At the same time, Buffett pointed out that it had been difficult to find suitable large investment opportunities, which seems to reflect that the god of stocks couldn't find any physical capital which could be bought at a reasonable price and achieve good returns after being run by competent and honest management.
So even if Buffett thinks that interest rates will continue to be low, he believes that investing in stocks is better than bonds. But in the end he would still hold large amounts of cash, as he mentioned in his letter that the stock market could collapse by up a magnitude of 50 percent or even more.
Most people couldn't really figure out what exactly he meant by this, but one month on, don't you think that Buffet has greater insight than the man on the street?
Who would have thought that US interest rates would return nearly zero within the span of just month, and who would have thought that the stock markets would actually crash?
And while the S&P 500 has not fallen 50 percent, it is down by more than 30 percent from its historic highs, and all this has happened in little over a month.
Therefore, the Oracle of Omaha's letter to Berkshire's shareholders last month now seems more like the Book of Prophecies.
Therefore, I find it a bit strange that the media has been highlighting how Buffett lost US$70 billion in the market crash, rather than praising how he was able to foresee the rout.
Berkshire Hathaway is an investment company.
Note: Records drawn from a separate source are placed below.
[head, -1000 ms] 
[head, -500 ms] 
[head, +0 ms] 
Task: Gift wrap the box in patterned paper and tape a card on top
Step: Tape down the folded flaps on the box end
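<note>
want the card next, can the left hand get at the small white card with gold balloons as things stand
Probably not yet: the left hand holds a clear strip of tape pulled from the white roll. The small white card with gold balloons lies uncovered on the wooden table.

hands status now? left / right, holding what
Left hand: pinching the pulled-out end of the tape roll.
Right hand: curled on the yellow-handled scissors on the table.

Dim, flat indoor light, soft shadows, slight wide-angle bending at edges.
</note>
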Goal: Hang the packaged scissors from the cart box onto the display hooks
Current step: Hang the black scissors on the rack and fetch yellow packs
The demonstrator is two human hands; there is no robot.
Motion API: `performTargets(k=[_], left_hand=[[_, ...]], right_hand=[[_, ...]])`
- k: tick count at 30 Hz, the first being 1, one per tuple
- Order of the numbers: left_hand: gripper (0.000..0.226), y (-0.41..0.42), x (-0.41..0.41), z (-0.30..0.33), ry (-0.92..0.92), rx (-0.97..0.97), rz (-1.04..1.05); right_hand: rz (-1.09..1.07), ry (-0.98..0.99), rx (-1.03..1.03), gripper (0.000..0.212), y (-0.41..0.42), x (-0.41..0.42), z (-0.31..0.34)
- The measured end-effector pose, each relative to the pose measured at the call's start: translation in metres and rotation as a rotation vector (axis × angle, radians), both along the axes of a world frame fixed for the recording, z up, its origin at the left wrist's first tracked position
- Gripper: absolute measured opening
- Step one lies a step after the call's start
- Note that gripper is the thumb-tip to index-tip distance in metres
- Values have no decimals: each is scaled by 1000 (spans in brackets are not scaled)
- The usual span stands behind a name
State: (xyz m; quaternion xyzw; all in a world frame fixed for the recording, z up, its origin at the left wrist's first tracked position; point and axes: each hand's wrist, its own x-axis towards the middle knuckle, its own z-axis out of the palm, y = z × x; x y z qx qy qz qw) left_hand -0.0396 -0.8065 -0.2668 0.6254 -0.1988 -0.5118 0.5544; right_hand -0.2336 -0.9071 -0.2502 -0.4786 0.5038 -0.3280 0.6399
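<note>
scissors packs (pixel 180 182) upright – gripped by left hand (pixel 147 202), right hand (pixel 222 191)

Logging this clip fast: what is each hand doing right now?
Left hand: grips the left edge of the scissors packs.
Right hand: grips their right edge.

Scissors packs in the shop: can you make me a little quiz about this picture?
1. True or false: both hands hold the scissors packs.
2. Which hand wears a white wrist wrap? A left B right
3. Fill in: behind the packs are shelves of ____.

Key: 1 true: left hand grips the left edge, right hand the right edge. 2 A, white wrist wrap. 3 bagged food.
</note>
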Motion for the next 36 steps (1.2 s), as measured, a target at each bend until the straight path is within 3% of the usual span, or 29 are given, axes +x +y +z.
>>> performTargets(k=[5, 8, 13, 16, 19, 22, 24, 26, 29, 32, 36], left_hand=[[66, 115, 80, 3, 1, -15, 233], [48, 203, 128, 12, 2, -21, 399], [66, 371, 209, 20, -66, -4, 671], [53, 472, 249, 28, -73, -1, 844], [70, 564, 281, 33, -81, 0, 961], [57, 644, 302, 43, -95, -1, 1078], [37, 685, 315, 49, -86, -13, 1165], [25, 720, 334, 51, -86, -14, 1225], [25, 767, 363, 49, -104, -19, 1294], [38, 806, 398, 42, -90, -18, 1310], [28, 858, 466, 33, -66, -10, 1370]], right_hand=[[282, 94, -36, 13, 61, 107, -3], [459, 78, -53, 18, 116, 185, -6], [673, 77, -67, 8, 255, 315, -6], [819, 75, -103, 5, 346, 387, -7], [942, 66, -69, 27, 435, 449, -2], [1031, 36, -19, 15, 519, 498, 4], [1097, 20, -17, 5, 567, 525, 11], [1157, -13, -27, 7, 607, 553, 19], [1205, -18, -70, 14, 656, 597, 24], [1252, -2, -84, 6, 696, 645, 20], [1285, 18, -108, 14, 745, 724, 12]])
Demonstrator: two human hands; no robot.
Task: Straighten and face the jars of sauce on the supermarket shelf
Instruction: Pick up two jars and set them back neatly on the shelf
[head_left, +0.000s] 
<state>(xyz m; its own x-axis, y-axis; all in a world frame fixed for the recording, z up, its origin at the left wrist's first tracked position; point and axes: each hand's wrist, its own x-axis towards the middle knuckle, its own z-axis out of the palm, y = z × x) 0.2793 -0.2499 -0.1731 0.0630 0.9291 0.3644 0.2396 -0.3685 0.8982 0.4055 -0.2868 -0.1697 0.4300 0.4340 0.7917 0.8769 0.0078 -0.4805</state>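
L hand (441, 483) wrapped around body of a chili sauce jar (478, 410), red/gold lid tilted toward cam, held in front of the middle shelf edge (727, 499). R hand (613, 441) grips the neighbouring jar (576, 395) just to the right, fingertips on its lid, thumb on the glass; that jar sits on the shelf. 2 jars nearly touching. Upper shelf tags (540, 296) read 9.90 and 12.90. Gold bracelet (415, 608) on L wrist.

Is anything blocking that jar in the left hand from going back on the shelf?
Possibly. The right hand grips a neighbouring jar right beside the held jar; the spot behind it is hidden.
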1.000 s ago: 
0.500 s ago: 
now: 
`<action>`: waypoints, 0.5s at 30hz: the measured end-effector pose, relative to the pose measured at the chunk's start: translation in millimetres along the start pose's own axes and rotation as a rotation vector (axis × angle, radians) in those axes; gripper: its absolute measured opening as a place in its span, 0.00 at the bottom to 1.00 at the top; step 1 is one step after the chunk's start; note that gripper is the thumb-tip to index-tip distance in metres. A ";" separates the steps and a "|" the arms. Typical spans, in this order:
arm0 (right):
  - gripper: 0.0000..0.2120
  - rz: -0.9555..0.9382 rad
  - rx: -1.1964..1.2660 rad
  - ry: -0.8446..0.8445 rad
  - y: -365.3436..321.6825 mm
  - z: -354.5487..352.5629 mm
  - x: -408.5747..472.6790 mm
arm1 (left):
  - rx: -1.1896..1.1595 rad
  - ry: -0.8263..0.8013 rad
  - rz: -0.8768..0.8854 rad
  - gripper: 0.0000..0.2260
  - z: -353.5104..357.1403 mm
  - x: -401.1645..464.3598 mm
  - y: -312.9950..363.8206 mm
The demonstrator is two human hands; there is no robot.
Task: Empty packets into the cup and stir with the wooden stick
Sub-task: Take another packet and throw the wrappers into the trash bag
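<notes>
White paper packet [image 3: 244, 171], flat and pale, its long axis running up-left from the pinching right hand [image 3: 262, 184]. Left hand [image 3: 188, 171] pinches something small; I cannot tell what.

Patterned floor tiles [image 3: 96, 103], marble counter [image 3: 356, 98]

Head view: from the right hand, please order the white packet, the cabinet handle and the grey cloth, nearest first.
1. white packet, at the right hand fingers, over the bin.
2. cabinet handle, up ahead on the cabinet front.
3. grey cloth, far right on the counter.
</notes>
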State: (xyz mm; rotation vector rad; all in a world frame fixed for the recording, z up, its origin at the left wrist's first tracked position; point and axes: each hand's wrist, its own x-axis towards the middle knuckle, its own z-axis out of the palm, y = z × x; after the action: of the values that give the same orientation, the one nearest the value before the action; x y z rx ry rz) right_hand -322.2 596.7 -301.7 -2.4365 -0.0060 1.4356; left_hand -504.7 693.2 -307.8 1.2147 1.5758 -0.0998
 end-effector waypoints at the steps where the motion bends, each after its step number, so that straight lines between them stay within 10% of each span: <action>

It can't just hold cash, and because of its reputation for value investing, it can't sell short when it's nervous about the market, as hedge funds do, because that's George Soros's specialty, not Buffett's.
What is more noteworthy is that Berkshire Hathaway still has more than US$120 billion in cash, thereby reducing its losses from the recent crash.
In fact, Buffett does not mind the losses, as when the markets started to crash, he began snapping up stock, boosting stakes in Bank of New York Mellon and Delta Air Lines.
But if we were to look at Berkshire's purchase of BNY Mellon's stock at US$38 and Delta Air Lines at US$46, it is obviously been a failure up to last Friday, since BNY Mellon closed at US$29.07 while Delta Air Lines was even lower at $21.65 - more than 50 percent less than Berkshire Hathaway's holding price.
But win or lose, should we just look at what's happening now?
In a recent interview, Buffett mentioned that though negative rates are a bit confusing, he was not afraid of them. He also mentioned that he has been around for 89 years but this the first time he's ever faced the prospect of this happening.
This means even he can't predict where the real bottom lies.
But now that value has come, why not make timely purchases? Because Buffett has learned though experience that the best time to enter the market is when there are excessive falls, and those who hesitate will regret missing the opportunity.
Meanwhile, since Delta Air Lines and BNY Mellon are far below the Berkshire's recent buy-into price, this appears to be a great buying opportunity. So if you want to score one over the god of stocks for once, now's your best chance.